Published by BBC NEWS - 1st June 2022

A GP in her surgery talking to a patient

Image source, Getty Images

Violent incidents at GP surgeries have doubled in less than five years, according to figures from police forces across the UK.

An investigation by the British Medical Journal found the number of assaults at surgeries and health centres resulting in injury had almost doubled too.

Police forces recorded 1,068 violent incidents between 2021 and 2022, up from 586 between 2017 and 2018.

The chairman of the Royal College of GPs called the findings “unacceptable”.

Professor Martin Marshall told the BBC: “The findings from this investigation need to be taken seriously.

“It’s entirely unacceptable for anyone working in general practice to be at the receiving end of abuse of any kind when they are just doing their best to deliver vital care and services to patients, but the increase in reports of physical violence is particularly distressing.”

Prof Marshall said the abuse would have “a significant impact on the mental health, wellbeing and morale of individual doctors and practice staff”.

‘We face constant demeaning comments’

Dr Adam Janjua, who has worked as a GP in Fleetwood near Blackpool for 13 years, told the BBC he’d been shoved in the chest and a patient had threatened to stab him.

Intimidation and social media abuse were commonplace and “staff constantly faced demeaning comments from angry patients”, he said.

Dr Janjua said the situation was “unprecedented” and GPs had been wrongly portrayed by the government as unwilling to see patients face-to-face during the pandemic.

“Political meddling needs to stop,” he said.

“We make for good villains when the NHS is down on its knees.”

But he said there was a conversation to be had about what the NHS can realistically deliver with fewer GPs, fewer staff and more pressures.

“When something is free, people take it for granted,” Dr Janjua said.

A line

Graphic showing details of types of assaults in surgeries

There are concerns that more GPs may leave the profession because of harassment and threats of violence faced at work.

The pandemic has been cited as a cause for the increase in violence, as services came under more pressure.

Some patients also believed services had closed altogether, leading to added frustration.

The BMJ was able to obtain complete and comparable data from 32 police forces across the UK, the BBC’s health editor Hugh Pym reports.

Around 70% of the UK’s police forces had responded to Freedom of Information requests on recorded crimes at GP sites over the last five years, the BMJ said.

The figures showed a near doubling of incidents of violence over that time to more than 1,000 in the last year – and up over 200 on the previous year .

It revealed there were 182 assaults resulting in injury in the last year – almost double the 98 recorded in 2017-18.

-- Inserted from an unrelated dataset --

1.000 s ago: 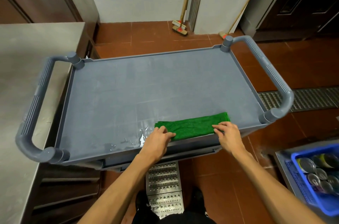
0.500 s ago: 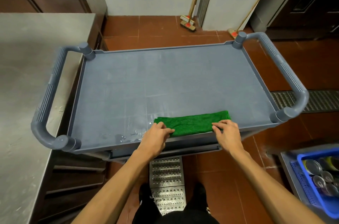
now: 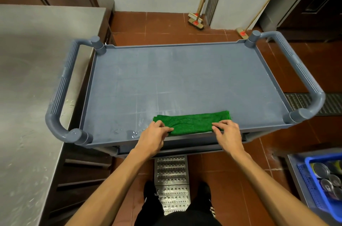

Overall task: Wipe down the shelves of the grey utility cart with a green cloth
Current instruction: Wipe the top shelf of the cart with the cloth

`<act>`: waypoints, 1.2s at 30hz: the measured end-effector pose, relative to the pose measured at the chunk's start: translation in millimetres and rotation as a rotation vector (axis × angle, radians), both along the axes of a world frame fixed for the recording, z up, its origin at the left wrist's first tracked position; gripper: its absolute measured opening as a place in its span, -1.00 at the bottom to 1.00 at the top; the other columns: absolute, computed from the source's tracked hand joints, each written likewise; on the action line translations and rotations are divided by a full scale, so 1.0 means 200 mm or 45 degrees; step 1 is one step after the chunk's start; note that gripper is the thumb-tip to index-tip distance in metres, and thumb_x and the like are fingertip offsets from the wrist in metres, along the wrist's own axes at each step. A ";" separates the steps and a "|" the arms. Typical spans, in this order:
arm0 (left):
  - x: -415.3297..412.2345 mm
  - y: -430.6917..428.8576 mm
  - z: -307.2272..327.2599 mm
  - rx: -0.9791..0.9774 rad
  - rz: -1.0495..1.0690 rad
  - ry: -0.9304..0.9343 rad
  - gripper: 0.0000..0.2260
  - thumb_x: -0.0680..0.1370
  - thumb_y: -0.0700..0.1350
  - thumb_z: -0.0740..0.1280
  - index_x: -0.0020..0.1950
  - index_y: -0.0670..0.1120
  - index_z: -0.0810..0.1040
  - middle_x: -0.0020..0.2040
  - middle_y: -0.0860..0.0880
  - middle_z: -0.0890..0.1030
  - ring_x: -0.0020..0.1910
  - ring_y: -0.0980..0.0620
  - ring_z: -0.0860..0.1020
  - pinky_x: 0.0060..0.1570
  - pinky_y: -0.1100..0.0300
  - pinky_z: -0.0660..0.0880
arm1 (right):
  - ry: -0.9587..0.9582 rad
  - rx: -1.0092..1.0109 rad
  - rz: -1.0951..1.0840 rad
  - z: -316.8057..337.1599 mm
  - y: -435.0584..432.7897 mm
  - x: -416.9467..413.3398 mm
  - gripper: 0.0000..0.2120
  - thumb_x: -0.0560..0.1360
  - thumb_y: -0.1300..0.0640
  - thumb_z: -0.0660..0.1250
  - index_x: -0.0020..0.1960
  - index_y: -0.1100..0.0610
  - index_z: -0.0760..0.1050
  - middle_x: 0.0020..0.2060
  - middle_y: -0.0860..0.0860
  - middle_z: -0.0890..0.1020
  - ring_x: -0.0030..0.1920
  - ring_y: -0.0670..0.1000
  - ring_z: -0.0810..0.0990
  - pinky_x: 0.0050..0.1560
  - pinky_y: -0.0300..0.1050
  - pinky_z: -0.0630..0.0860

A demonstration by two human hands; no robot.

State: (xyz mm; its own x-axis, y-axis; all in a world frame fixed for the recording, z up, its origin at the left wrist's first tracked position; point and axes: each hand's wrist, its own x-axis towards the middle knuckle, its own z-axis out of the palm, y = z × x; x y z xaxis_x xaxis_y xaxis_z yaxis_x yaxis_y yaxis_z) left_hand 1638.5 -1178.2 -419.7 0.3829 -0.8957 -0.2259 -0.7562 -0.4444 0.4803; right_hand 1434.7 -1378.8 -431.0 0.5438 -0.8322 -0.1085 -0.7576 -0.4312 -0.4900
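Observation:
The grey utility cart (image 3: 185, 70) stands in front of me, its top shelf bare except for a folded green cloth (image 3: 192, 123) lying along the near edge. My left hand (image 3: 153, 137) pinches the cloth's left end with curled fingers. At the right end my right hand (image 3: 228, 135) grips the cloth the same way. A small patch of water drops (image 3: 133, 133) glistens on the shelf just left of the cloth. The lower shelves are mostly hidden under the top one.
A stainless steel counter (image 3: 37, 96) runs along the cart's left side. Two brooms (image 3: 196, 20) lean on the far wall. A blue crate of cans (image 3: 325, 179) sits at the lower right. A metal floor drain grate (image 3: 172, 181) lies between my feet.
Both hands stay on the ends of the cloth at the near edge. My head has shifted, so the cart sits further right in view.

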 end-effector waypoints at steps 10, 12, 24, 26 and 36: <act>0.14 0.20 0.01 0.001 0.049 -0.029 -0.69 0.65 -0.11 0.21 0.37 0.07 0.53 0.10 -0.02 0.50 0.10 -0.03 0.44 -0.05 0.00 0.50 | -0.095 -0.037 0.018 -0.05 0.18 0.14 -0.79 0.55 0.07 0.37 0.12 0.11 0.68 0.02 0.07 0.58 0.17 0.10 0.43 0.15 -0.05 0.42; 0.17 0.23 0.01 0.009 0.051 -0.036 -0.69 0.65 -0.11 0.20 0.36 0.07 0.53 0.10 -0.02 0.51 0.10 -0.03 0.44 -0.06 0.02 0.49 | -0.104 -0.028 0.007 -0.06 0.21 0.17 -0.78 0.55 0.06 0.37 0.12 0.11 0.68 0.01 0.06 0.58 0.18 0.09 0.42 0.15 -0.05 0.42; 0.32 0.46 0.03 0.035 0.076 -0.177 -0.68 0.65 -0.12 0.22 0.38 0.07 0.53 0.11 -0.04 0.52 0.08 -0.07 0.45 -0.04 0.07 0.42 | -0.203 0.014 0.040 -0.08 0.43 0.35 -0.78 0.53 0.03 0.38 0.11 0.09 0.67 -0.05 0.01 0.52 0.15 0.02 0.39 0.10 -0.02 0.50; 0.35 0.51 0.03 0.040 0.087 -0.210 -0.68 0.64 -0.12 0.22 0.38 0.08 0.53 0.11 -0.04 0.53 0.07 -0.08 0.46 -0.03 0.08 0.40 | -0.225 0.018 0.052 -0.08 0.48 0.39 -0.78 0.53 0.03 0.38 0.11 0.09 0.67 -0.05 0.00 0.51 0.14 0.01 0.39 0.09 -0.05 0.49; 0.45 0.68 0.03 0.060 0.153 -0.277 -0.63 0.60 -0.18 0.27 0.38 0.07 0.52 0.16 -0.05 0.53 0.10 -0.09 0.44 -0.02 0.03 0.45 | -0.262 -0.027 0.098 -0.10 0.64 0.53 -0.79 0.52 0.06 0.41 0.10 0.11 0.66 -0.10 -0.06 0.45 0.05 -0.11 0.28 0.02 -0.18 0.34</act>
State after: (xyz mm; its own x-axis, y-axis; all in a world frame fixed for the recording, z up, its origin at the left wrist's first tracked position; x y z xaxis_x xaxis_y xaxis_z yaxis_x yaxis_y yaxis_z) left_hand 1728.7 -1041.3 -413.8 0.5305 -0.8312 -0.1667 -0.7797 -0.5556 0.2887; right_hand 1540.6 -1249.9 -451.0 0.6144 -0.7885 0.0288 -0.6071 -0.4958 -0.6210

There was also a large increase in malicious communications including letters and emails.

Recorded incidents of stalking and harassment at surgeries and health centres also tripled in the same period, from 85 in 2017 to 223 in the last year.

The UK annual conference of local medical committees recently proposed that surgeries should be given more power to remove abusive patients immediately and strike them off their register.

Dr Richard Van Mellaerts, who sits on the British Medical Association’s GP committee, said the BMJ figures matched the experience of doctors he’s spoken to, including those in his own clinic in Kingston upon Thames in Surrey.

‘No excuse’ for violence

He said: “I regularly hear abuse directed at reception staff in my practice. We’ve had to call the police several times over the last year.

“I know GPs who have been attacked, their reception area has been damaged, and their consultation room has been wrecked.

“It is absolutely appalling. Any single instance of abuse or violence or harassment towards any GP or practice staff or any NHS staff is one too many, and it should never be tolerated.”

Dr Van Mellaerts said there could be several reasons for the increase in violence, including patient frustration at remote or telephone appointments instead of in-person visits.

He also pointed out that “fewer GPs are doing more and more”, meaning it was difficult for people to access the help they needed.

But he said that should not “excuse any kind of violence”.